WHAT THE TASK ASKS
Return the listing that follows exactly, with no pictures included.
### AVAILABLE DATA ###
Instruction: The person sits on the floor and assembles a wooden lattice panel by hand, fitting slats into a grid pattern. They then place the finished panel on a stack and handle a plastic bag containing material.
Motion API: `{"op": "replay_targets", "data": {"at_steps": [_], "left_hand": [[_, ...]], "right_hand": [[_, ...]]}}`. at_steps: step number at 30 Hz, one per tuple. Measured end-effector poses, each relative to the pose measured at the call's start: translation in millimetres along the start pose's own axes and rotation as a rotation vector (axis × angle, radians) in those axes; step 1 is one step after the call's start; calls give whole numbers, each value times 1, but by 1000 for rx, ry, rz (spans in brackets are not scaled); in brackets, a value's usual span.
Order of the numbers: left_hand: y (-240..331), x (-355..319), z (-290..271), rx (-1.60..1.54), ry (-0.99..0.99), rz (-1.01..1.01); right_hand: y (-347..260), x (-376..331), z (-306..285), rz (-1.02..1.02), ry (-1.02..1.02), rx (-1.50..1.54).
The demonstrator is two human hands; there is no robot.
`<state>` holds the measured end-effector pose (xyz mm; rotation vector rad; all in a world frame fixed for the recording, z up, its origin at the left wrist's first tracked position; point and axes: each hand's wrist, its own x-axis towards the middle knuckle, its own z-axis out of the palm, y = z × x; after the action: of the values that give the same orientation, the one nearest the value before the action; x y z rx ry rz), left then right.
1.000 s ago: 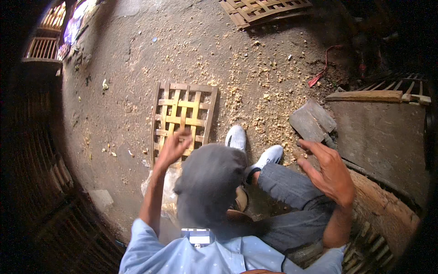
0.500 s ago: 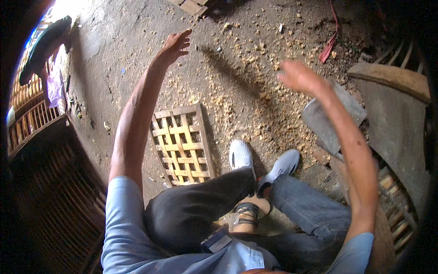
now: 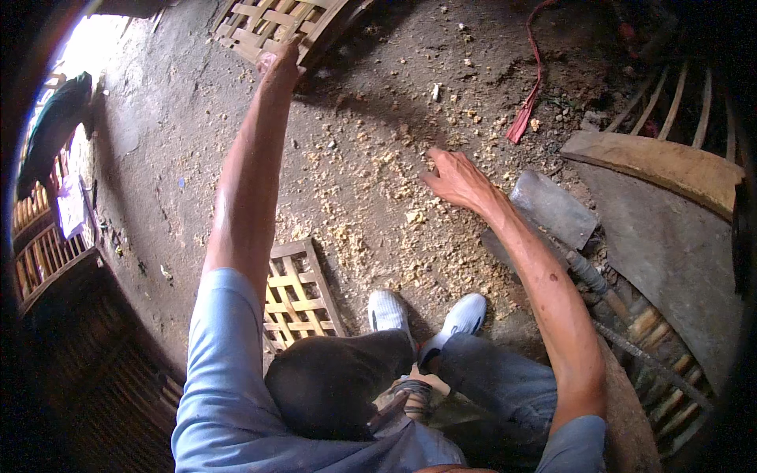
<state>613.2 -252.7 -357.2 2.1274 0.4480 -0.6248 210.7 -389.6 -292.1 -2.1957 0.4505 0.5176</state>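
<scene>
My left hand (image 3: 278,65) is at the near edge of a woven bamboo panel (image 3: 276,22) with a wooden frame, at the top of the view. Its fingers are closed round that edge, partly hidden by the back of the hand. The panel looks slightly raised, with a dark shadow beside it. Over the crumb-strewn floor, my right hand (image 3: 453,180) hangs empty, thumb and forefinger apart. A second bamboo lattice panel (image 3: 296,296) lies beside my left knee, partly covered by my left arm.
Yellowish crumbs (image 3: 378,213) litter the ground. To the right are a flat metal blade (image 3: 552,206) on a wooden handle, a curved wooden board (image 3: 646,162) and slats. A red cloth strip (image 3: 527,110) lies farther off. Dark slatted bamboo (image 3: 95,355) stands left.
My left hand has reached forward to the far panel and closed on its edge. My right hand has moved left and nearer. The view has shifted forward, showing more of the far panel.
</scene>
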Motion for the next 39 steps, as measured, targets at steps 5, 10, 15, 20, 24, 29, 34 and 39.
{"op": "replay_targets", "data": {"at_steps": [5,10,15,20,24,29,34,39], "left_hand": [[-9,-2,-12,-219,-200,151],[18,-37,-23,-776,-386,124],[10,-100,-66,-763,-303,194],[-71,-272,-131,-705,-469,236],[-195,-382,-198,-544,-314,103],[-311,-471,-229,-499,-296,-28],[-331,-532,-231,-663,-247,-8],[-384,-569,-246,-795,-252,-15]], "right_hand": [[8,0,-2,-30,-15,-6],[20,13,1,9,67,233],[-27,2,-27,175,-67,710],[-36,-16,-23,38,30,1566],[-65,-31,12,6,269,1862],[-45,-92,105,450,107,1803],[-54,-134,82,285,92,1633],[-112,-151,81,254,30,1355]]}}
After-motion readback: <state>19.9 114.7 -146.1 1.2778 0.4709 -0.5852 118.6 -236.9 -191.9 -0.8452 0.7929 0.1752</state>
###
EXERCISE RESPONSE
Instruction: The person sits on the floor and assembles a wooden lattice panel by hand, fitting slats into a grid pattern. They then place the finished panel on a stack and handle a plastic bag containing material.
Motion API: `{"op": "replay_targets", "data": {"at_steps": [_], "left_hand": [[_, ...]], "right_hand": [[_, ...]]}}`. at_steps: step number at 30 Hz, one per tuple. Measured end-effector poses, each relative to the pose measured at the call's start: translation in millimetres along the start pose's own axes and rotation as a rotation vector (axis × angle, radians) in those axes; step 1 is one step after the call's start; calls give whole numbers, each value times 1, but by 1000 for rx, ry, rz (spans in brackets are not scaled); in brackets, a value's usual span.
Order of the numbers: left_hand: y (-240..331), x (-355..319), z (-290..271), rx (-1.60..1.54), ry (-0.99..0.99), rz (-1.01..1.01); right_hand: y (-347..260), x (-376..331), z (-306..285), rz (-1.02..1.02), ry (-1.02..1.02), rx (-1.50..1.54).
The demonstrator is two human hands; there is no robot.
`<state>` holds the measured end-effector pose (xyz mm; rotation vector rad; all in a world frame fixed for the recording, z up, its origin at the left wrist's first tracked position; point and axes: each hand's wrist, its own x-axis towards the middle knuckle, its own z-axis out of the palm, y = z × x; after the action: of the values that give the same orientation, the one nearest the value before the action; x y z rx ry rz), left then right.
1.000 s ago: 
0.500 s ago: 
now: 
<state>613.2 -252.7 -357.2 2.1274 0.4480 -0.6248 210.7 -389.6 -292.1 -2.1957 0.4505 0.5176</state>
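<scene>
My left hand (image 3: 278,65) is at the near edge of a woven bamboo panel (image 3: 276,22) with a wooden frame, at the top of the view. Its fingers are closed round that edge, partly hidden by the back of the hand. The panel looks slightly raised, with a dark shadow beside it. Over the crumb-strewn floor, my right hand (image 3: 453,180) hangs empty, thumb and forefinger apart. A second bamboo lattice panel (image 3: 296,296) lies beside my left knee, partly covered by my left arm.
Yellowish crumbs (image 3: 378,213) litter the ground. To the right are a flat metal blade (image 3: 552,206) on a wooden handle, a curved wooden board (image 3: 646,162) and slats. A red cloth strip (image 3: 527,110) lies farther off. Dark slatted bamboo (image 3: 95,355) stands left.
My left hand has reached forward to the far panel and closed on its edge. My right hand has moved left and nearer. The view has shifted forward, showing more of the far panel.
</scene>
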Motion for the next 39 steps, as measured, targets at steps 5, 10, 15, 20, 24, 29, 34 and 39.
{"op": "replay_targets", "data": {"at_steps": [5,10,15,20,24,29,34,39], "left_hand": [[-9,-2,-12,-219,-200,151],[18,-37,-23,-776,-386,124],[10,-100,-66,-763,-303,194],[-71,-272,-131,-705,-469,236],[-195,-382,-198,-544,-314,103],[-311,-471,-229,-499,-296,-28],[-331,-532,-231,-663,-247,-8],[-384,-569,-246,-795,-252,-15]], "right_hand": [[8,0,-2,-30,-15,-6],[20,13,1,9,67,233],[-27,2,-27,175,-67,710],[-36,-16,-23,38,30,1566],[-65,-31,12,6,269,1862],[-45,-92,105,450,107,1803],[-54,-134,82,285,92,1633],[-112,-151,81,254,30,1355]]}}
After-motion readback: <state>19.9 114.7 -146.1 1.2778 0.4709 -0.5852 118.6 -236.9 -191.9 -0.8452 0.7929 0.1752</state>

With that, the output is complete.